I believe the surgical strategy should, wherever possible, aim to restore normal anatomy to the joint, rather than introduce new abnormalities.
I will discuss what I believe will be the best option for you.
- Rotational Oteotomy – Breaking the bone and fixing it in a new position to get the knee cap to track better
- Trochleoplasty - For trochlear dysplasia where the cartilage of the trochlea is elevated and a trough in the bone is made for the patella to sit in
- Tibial Tubercle Osteotomy – Moving the bony attachment of the patella
Soft Tissue procedure
- Medial patellofemoral ligament reconstruction – Using the hamstrings tendon to reconstruct the MPFL
- Lateral release – Releasing tight tissues on the outside of the patella
- Medial imbrication – Moving the muscle acting on the patella
Presence of Arthritic Change in the Patellofemoral Joint
In the presence of degenerative joint disease (cartilage damage), surgical treatment becomes difficult with a guarded outcome.

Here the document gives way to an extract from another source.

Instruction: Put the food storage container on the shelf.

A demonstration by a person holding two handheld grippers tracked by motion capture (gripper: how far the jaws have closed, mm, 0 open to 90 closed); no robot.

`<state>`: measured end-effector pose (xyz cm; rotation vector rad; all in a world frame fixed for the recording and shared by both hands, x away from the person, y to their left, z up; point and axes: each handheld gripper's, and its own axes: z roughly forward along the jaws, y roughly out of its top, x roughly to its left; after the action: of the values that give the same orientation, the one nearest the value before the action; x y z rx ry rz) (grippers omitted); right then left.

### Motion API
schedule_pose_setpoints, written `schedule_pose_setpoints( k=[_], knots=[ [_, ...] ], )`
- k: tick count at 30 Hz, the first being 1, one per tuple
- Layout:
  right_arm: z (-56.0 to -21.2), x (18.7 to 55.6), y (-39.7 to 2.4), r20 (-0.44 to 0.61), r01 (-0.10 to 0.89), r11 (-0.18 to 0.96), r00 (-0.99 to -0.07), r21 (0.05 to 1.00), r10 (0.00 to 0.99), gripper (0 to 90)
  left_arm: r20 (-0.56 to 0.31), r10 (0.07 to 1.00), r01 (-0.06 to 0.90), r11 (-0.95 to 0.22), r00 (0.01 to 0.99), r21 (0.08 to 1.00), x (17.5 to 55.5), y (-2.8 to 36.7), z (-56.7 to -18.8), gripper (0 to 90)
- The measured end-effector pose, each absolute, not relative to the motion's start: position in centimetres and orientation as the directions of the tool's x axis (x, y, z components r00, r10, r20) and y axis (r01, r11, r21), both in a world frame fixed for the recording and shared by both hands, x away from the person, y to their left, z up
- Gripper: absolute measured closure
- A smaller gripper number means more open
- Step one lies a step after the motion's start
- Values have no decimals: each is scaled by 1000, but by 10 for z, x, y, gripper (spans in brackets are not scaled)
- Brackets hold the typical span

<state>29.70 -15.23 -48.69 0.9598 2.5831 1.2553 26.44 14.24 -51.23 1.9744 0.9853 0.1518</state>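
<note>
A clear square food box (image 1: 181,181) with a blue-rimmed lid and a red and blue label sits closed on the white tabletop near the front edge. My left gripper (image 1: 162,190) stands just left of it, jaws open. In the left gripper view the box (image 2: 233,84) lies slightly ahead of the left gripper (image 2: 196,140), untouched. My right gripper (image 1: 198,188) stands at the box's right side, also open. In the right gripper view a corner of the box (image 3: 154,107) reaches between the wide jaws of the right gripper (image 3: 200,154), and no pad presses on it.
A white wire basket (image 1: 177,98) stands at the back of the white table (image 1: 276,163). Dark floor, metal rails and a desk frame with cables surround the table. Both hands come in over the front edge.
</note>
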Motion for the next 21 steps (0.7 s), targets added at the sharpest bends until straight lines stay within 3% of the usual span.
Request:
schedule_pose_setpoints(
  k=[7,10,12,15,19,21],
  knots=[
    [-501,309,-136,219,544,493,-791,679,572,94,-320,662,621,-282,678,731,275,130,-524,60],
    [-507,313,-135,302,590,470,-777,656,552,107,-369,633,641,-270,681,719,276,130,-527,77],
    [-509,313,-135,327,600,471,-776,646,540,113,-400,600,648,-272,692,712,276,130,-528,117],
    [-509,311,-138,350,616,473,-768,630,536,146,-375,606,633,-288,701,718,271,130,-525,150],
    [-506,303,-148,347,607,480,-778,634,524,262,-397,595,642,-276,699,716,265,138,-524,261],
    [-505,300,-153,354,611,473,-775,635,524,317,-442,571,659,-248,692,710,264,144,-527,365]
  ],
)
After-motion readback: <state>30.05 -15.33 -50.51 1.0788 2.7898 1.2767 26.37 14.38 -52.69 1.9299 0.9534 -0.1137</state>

If the articular lesion is localized to only one side of the joint then cartilage healing (micro fracture) or cartilage restorative (eg MACI or OATS) procedures can be used.
If degeneration is present on both joint surfaces, salvage surgery will be required.
Options include chondroplasty(shaving loose cartilage), lateral release (releasing tight tissue on the side of the knee cap) and tibial tubercle elevation (reseting the position of where the patella tendon attaches).
With failed surgery or advanced arthritis (wear and tear), Patellectomy (removing the knee cap), part knee replacement or total knee replacement are the only options.
The accurate assessment and management of the unstable patellofemoral joint depends on knowledge of the patello-femoral joint anatomy and stabilising factors.
The surgical strategy should, wherever possible, aim to restore normal anatomy to the joint. This often involves a combination of surgical techniques.